_TASK ITEM:_ Without the pictures, can you quote each line below exactly?

_DATA SECTION:_
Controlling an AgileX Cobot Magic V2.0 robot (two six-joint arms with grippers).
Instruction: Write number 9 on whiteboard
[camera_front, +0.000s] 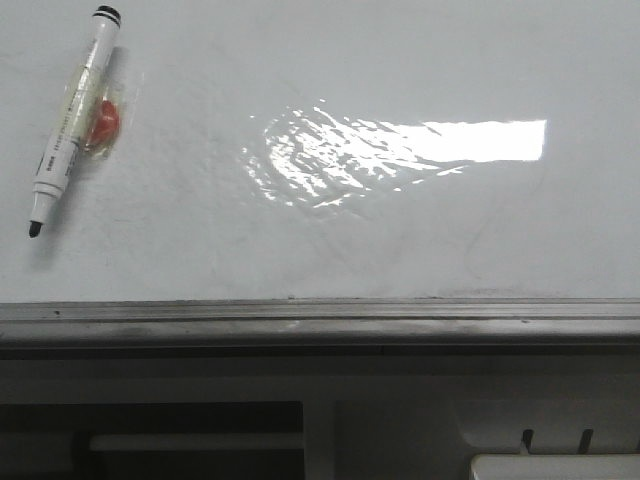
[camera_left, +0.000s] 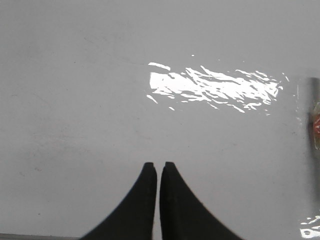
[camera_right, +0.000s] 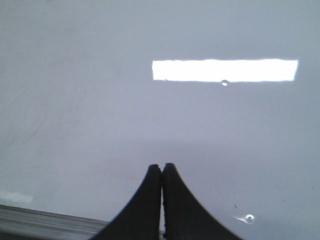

_RESULT FOR THIS TASK:_
Controlling an AgileX Cobot Magic V2.0 robot (two six-joint arms with grippers).
Instruction: Write number 9 on whiteboard
[camera_front, +0.000s] 
[camera_left, +0.000s] 
[camera_right, +0.000s] 

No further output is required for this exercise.